Rita Sallie, Schanna Gayden’s mother, has her own solutions on how to curb gun violence, after thinking about it daily since her daughter’s murder in Logan Square.

“We have to hold the parents of these young criminals responsible,” Sallie says. “We have to give these parents jail time and a fine, to send a message to other parents that they need to do a better job of parenting.”

Sallie isn’t just talking the talk. A few years ago she found marijuana in her oldest daughter’s bedroom and she immediately called the police on her.
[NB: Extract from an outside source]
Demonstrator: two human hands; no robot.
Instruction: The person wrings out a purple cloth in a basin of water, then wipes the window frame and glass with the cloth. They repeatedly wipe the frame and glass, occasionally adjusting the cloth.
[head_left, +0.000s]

Police didn’t arrest her daughter but Sallie sent a message: I’m a parent first, a friend second.

“The streets have more influence than most parents do, and that’s a shame,” she says.

Sallie also echoed what other parents have been pleading for years: City and state lawmakers need to stop using the killings of children as a political platform or photo opportunity. Instead, they need to secure funding for existing programs and better policing.

“They know what they need to do. They just aren’t doing it.”